L'éclaircie de la deuxième chambre civile : faire prévaloir les sanctions du Code des assurances en matière de non-déclaration

La deuxième chambre civile de la Cour de cassation (spécialisée en droit des assurances) a été confrontée à un architecte ayant omis de déclarer son chantier. L'assureur avait ainsi refusé d'accorder sa garantie. La Cour d'appel de Paris avait appliqué la sanction de l'article L.113-9 du Code des assurances.

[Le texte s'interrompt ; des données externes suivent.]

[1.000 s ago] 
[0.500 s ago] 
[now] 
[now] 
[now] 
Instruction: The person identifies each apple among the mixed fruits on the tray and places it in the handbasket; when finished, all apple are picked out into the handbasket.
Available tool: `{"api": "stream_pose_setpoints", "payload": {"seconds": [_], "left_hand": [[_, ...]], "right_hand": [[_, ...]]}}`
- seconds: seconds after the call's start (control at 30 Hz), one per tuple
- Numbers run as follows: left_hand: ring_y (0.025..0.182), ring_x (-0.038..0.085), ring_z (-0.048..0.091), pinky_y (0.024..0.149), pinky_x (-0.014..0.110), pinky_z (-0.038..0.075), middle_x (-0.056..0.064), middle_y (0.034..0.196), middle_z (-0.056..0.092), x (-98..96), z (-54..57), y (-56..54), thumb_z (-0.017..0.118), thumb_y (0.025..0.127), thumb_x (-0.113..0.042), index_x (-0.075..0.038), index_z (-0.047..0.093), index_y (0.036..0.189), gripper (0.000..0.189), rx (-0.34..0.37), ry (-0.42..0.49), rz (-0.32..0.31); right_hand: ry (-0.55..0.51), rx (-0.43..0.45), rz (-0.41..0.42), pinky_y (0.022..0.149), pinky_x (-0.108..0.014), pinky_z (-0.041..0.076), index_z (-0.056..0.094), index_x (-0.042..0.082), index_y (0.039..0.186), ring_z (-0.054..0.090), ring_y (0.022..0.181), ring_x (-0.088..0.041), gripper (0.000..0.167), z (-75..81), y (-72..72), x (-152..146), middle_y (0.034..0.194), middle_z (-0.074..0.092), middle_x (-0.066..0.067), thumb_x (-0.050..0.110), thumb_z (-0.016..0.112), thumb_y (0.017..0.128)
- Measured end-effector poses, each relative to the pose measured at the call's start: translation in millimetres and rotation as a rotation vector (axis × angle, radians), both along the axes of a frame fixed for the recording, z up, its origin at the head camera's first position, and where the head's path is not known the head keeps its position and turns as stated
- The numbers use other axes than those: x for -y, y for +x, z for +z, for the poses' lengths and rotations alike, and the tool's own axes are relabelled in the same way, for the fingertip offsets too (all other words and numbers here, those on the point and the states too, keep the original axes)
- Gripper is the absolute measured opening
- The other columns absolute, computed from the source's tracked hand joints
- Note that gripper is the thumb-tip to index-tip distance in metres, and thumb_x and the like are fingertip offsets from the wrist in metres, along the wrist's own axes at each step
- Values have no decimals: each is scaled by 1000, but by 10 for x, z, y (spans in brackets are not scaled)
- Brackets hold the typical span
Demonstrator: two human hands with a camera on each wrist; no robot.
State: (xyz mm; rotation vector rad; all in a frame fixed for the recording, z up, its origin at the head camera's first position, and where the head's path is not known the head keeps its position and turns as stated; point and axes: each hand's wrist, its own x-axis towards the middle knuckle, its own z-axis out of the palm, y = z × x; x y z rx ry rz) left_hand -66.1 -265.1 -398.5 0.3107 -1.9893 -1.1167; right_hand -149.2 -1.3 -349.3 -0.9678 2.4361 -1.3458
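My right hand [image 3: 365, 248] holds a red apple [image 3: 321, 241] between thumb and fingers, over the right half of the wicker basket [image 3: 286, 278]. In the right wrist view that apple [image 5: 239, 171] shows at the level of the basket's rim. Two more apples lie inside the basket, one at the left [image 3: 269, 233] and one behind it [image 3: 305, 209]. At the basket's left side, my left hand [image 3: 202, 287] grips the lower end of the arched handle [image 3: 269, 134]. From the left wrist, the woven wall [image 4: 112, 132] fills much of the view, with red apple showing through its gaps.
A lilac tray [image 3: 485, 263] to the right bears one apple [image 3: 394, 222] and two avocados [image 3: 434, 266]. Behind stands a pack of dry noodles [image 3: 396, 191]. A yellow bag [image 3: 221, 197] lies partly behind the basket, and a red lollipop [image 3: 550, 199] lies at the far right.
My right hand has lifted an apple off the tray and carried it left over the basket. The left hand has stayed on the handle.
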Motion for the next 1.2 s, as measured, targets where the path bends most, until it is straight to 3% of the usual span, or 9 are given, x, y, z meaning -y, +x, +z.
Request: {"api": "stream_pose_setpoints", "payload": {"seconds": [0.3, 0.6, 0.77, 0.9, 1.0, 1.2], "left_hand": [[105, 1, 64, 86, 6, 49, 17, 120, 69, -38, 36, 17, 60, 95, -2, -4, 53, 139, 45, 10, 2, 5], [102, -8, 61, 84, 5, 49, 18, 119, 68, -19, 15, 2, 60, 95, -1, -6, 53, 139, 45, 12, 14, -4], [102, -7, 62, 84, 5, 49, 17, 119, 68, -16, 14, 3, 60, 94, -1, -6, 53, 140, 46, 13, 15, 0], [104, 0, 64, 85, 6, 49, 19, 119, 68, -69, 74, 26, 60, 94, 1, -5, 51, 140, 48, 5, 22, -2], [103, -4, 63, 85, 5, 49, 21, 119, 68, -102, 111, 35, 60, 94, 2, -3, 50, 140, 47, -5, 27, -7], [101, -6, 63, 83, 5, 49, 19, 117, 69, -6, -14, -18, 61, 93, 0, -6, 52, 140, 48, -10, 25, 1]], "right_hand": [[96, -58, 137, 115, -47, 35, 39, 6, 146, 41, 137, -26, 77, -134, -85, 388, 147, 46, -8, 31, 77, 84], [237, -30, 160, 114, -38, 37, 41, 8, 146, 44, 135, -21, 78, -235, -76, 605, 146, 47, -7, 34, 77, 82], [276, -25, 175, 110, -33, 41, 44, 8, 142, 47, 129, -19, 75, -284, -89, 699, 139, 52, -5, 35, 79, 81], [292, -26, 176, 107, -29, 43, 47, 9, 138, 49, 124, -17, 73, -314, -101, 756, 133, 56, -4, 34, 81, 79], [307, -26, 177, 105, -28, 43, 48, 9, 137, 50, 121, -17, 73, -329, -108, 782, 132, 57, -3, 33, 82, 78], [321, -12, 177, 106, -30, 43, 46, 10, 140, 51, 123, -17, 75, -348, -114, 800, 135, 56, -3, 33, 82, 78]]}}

La position de la Cour d'appel de Paris était conforme à la jurisprudence de la troisième chambre civile de la Cour de cassation spécialisée en droit de la construction (voir récemment : Cass. civ. 3ème, 1er octobre 2020, n°19-18.165 ou Cass. civ. 3ème, 1er octobre 2020, n°18-20.809). En effet, cette chambre considère que :

Lorsque, dans un contrat d'assurance de responsabilité professionnelle d'un architecte ne relevant pas de l'assurance obligatoire, une clause fait de la déclaration de chaque chantier une condition de la garantie, cette clause doit recevoir application, de sorte que l'absence de déclaration d'un chantier entraîne une non-assurance.

Autrement dit, la prise d'effet de la garantie est conditionnée à la déclaration obligatoire du chantier. A défaut, la garantie n'a jamais commencé selon la troisième chambre civile de la Cour de cassation.

La sanction est lourde : absence de garantie totale par l'assureur.

Cette position a été l'objet de débats très vifs d'un point de vue juridique, car cela apparaît être contraire aux dispositions d'ordre public des articles L.113-9 et L.113-10 du Code des assurances. Elle signifie indirectement que l'assureur conclut finalement un contrat d'assurance distinct pour chacun des chantiers, alors que l'objet au départ est d'assurer une activité professionnelle. De plus, la victime se retrouve sans aucune chance de recouvrer une indemnité alors que l'architecte lui avait communiqué une attestation d'assurance valable.

Par arrêt du 26 novembre 2020 (Cass. civ., 2ème, 26 novembre 2020, n°18-10.190), la deuxième chambre civile de la Cour de cassation a remis en cause l'interprétative restrictive de la troisième chambre civile de la Cour de cassation en privilégiant l'application des sanctions du Code des assurances.

Elle ouvre la possibilité de la sanction de l'article L.113-10 du Code des assurances par paiement de la prime et une pénalité en lieu et place d'une absence totale de garantie.